- Task instructions: Your answer must consist of one number: how many lines in the records contain "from".

[Stored records]
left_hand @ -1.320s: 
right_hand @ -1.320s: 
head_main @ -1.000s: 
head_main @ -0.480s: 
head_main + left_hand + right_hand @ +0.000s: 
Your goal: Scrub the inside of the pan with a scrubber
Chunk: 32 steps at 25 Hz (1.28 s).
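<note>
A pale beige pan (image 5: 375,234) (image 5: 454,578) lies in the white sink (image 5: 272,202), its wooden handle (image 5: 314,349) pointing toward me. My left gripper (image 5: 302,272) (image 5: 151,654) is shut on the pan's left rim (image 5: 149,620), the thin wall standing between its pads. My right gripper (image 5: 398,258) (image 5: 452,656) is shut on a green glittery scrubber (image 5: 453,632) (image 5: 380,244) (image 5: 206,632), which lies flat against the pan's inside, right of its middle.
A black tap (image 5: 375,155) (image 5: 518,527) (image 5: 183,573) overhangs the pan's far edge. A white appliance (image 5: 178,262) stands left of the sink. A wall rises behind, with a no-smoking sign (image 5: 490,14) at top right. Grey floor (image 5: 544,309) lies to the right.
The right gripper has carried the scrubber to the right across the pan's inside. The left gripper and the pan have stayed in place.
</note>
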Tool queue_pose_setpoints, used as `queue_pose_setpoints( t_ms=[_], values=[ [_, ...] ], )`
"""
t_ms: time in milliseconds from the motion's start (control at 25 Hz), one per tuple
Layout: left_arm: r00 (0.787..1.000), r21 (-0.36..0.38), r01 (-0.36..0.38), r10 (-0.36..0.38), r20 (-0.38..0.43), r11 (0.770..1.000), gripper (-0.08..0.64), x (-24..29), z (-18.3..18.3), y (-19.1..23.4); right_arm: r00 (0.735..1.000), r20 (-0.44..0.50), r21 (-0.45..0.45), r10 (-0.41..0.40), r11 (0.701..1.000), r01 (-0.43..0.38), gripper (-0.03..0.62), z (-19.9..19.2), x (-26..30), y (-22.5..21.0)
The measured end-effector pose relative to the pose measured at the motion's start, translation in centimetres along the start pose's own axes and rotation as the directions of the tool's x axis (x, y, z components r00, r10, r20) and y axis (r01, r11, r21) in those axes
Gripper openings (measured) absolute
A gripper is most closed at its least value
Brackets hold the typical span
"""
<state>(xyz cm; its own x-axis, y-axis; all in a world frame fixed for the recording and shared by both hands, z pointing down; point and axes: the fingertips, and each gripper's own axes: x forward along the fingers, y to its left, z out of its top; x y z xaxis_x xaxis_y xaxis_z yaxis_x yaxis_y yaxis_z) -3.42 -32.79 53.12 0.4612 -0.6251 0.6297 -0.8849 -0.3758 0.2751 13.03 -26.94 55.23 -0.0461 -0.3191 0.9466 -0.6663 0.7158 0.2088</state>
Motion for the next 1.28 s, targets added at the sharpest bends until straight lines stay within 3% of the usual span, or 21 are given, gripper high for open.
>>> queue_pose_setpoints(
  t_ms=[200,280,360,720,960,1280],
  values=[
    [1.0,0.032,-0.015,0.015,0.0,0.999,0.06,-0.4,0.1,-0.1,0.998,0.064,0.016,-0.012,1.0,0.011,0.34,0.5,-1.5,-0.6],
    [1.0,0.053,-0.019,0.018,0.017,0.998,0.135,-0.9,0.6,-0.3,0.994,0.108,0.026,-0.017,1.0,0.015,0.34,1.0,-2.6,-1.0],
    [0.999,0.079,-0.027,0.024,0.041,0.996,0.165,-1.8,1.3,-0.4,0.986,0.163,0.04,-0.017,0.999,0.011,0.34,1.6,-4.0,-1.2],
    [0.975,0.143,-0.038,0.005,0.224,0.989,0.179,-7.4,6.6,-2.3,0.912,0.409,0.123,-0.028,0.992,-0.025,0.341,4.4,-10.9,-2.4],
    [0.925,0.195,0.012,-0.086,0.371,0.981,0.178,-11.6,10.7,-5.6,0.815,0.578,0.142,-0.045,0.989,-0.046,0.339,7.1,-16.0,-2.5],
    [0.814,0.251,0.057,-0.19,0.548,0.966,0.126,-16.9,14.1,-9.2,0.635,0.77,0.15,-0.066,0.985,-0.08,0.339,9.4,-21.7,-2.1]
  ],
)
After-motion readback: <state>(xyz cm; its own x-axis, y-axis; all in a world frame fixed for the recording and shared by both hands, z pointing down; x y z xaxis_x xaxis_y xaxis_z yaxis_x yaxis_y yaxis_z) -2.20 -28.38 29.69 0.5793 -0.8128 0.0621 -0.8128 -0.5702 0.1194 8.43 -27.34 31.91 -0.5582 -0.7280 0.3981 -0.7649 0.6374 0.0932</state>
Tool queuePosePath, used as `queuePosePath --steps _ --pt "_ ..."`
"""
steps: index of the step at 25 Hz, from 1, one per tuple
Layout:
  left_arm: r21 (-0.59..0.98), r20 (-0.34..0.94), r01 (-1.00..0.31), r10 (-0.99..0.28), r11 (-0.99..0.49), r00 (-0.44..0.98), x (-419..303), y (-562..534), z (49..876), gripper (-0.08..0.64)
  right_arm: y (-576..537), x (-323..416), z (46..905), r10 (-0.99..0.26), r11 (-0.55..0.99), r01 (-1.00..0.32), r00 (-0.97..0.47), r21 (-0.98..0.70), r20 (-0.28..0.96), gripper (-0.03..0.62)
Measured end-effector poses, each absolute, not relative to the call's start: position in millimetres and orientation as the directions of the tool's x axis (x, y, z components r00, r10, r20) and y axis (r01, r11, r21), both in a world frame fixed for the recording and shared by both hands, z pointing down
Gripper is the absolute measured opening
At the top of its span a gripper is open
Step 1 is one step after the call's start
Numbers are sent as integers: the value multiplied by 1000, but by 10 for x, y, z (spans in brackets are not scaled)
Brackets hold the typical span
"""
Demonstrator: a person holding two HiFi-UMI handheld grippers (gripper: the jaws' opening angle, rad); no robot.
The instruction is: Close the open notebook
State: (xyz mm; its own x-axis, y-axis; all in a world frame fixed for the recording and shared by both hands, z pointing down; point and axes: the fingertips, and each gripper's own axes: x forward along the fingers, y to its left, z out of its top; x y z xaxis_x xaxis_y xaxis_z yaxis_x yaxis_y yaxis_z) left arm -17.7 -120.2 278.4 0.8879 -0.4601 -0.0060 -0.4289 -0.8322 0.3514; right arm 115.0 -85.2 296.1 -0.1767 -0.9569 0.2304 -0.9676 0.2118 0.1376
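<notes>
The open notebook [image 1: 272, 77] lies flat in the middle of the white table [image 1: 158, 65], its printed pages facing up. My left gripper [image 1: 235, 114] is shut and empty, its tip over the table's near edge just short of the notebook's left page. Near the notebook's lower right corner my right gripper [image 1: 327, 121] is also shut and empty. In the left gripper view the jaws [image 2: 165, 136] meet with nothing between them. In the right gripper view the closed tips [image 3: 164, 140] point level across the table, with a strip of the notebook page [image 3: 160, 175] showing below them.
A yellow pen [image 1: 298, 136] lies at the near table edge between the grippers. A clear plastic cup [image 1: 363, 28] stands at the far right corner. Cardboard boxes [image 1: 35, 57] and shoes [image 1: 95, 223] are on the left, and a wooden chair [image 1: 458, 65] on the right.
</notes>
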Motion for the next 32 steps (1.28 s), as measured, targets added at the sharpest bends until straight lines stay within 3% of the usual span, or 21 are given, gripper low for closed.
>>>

- Solution for this problem: 2